Step-by-step guide to deploying a NestJS + PostgreSQL application to Railway, including environment variables, Dockerfile setup, and custom domains.

March 20, 20267 min read

Railway has become one of the best platforms for deploying backend applications. It's fast, the free tier is generous, and PostgreSQL is built in. This guide walks you through deploying a NestJS application from zero to production in about ten minutes.

Prerequisites

  • A NestJS application in a GitHub repository
  • A Railway account (free tier works)
  • PostgreSQL as your database (Railway provides it)

Step 1: Add a Dockerfile

Railway can detect Node.js projects automatically, but a Dockerfile gives you full control over the build. Here's a production-optimized Dockerfile for NestJS:

FROM node:20-alpine AS builder
WORKDIR /app
COPY package*.json ./
RUN npm ci
COPY . .
RUN npm run build

FROM node:20-alpine
WORKDIR /app
COPY package*.json ./
RUN npm ci --only=production
COPY --from=builder /app/dist ./dist
EXPOSE 8080
CMD ["node", "dist/main"]

This uses a multi-stage build β€” the first stage compiles TypeScript, the second stage copies only the compiled output and production dependencies. The final image is lean and fast to start.

Step 2: Configure Your App to Listen on PORT

Railway assigns a dynamic port via the PORT environment variable.
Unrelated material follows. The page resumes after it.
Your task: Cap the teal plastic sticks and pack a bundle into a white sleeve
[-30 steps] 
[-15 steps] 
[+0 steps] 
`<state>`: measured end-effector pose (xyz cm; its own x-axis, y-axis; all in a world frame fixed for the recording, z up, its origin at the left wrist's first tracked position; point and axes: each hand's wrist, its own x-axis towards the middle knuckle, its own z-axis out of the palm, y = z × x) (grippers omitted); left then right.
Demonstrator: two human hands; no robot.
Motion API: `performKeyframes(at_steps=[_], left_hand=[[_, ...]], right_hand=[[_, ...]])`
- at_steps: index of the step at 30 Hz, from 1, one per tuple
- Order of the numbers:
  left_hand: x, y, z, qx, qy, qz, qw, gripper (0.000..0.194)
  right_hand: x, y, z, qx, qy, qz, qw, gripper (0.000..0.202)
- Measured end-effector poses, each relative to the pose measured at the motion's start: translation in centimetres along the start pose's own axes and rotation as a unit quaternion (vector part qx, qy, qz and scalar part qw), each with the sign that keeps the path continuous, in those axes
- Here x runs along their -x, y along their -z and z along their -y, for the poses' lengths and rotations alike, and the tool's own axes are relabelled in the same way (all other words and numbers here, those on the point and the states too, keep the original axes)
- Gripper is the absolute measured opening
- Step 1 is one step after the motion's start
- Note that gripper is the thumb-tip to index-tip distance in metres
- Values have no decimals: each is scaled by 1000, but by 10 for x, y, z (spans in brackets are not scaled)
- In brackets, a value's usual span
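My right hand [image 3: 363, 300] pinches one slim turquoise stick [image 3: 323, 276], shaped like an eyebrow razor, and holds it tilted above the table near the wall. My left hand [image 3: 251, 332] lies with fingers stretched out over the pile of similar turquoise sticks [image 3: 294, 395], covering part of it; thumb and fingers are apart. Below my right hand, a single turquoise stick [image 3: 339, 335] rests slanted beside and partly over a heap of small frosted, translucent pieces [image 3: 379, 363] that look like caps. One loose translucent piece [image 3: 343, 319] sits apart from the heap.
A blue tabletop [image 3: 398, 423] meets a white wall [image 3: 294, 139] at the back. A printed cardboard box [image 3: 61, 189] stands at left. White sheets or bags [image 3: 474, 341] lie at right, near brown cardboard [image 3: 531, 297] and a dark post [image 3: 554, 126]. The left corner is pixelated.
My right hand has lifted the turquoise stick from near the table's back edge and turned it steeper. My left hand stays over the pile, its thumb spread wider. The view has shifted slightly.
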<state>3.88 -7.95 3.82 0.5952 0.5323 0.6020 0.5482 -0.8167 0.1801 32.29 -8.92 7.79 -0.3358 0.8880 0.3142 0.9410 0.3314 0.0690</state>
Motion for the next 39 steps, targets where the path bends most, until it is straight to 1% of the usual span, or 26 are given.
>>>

Your NestJS main.ts must read it:

async function bootstrap() {
  const app = await NestFactory.create(AppModule);
  const port = process.env.PORT || 3000;
  await app.listen(port);
  console.log(`Application running on port ${port}`);
}
bootstrap();

Step 3: Create a Railway Project

  1. Go to railway.app and sign in with GitHub
  2. Click New Project β†’ Deploy from GitHub repo
  3. Select your repository
  4. Railway will detect the Dockerfile and start building

Step 4: Add PostgreSQL

  1. In your Railway project, click New β†’ Database β†’ PostgreSQL
  2. Railway creates the database and automatically provides DATABASE_URL
  3. In your NestJS service, reference it: process.env.DATABASE_URL

If you're using Prisma, add a postinstall script to generate the client automatically:

// package.json
"scripts": {
  "postinstall": "prisma generate",
  "build": "nest build"
}

Step 5: Set Environment Variables

In Railway's dashboard, go to your service β†’ Variables and add:

NODE_ENV=production
JWT_SECRET=your-secret-key
FRONTEND_URL=https://your-frontend.vercel.app

Railway automatically injects DATABASE_URL from the PostgreSQL service β€” you don't need to set it manually.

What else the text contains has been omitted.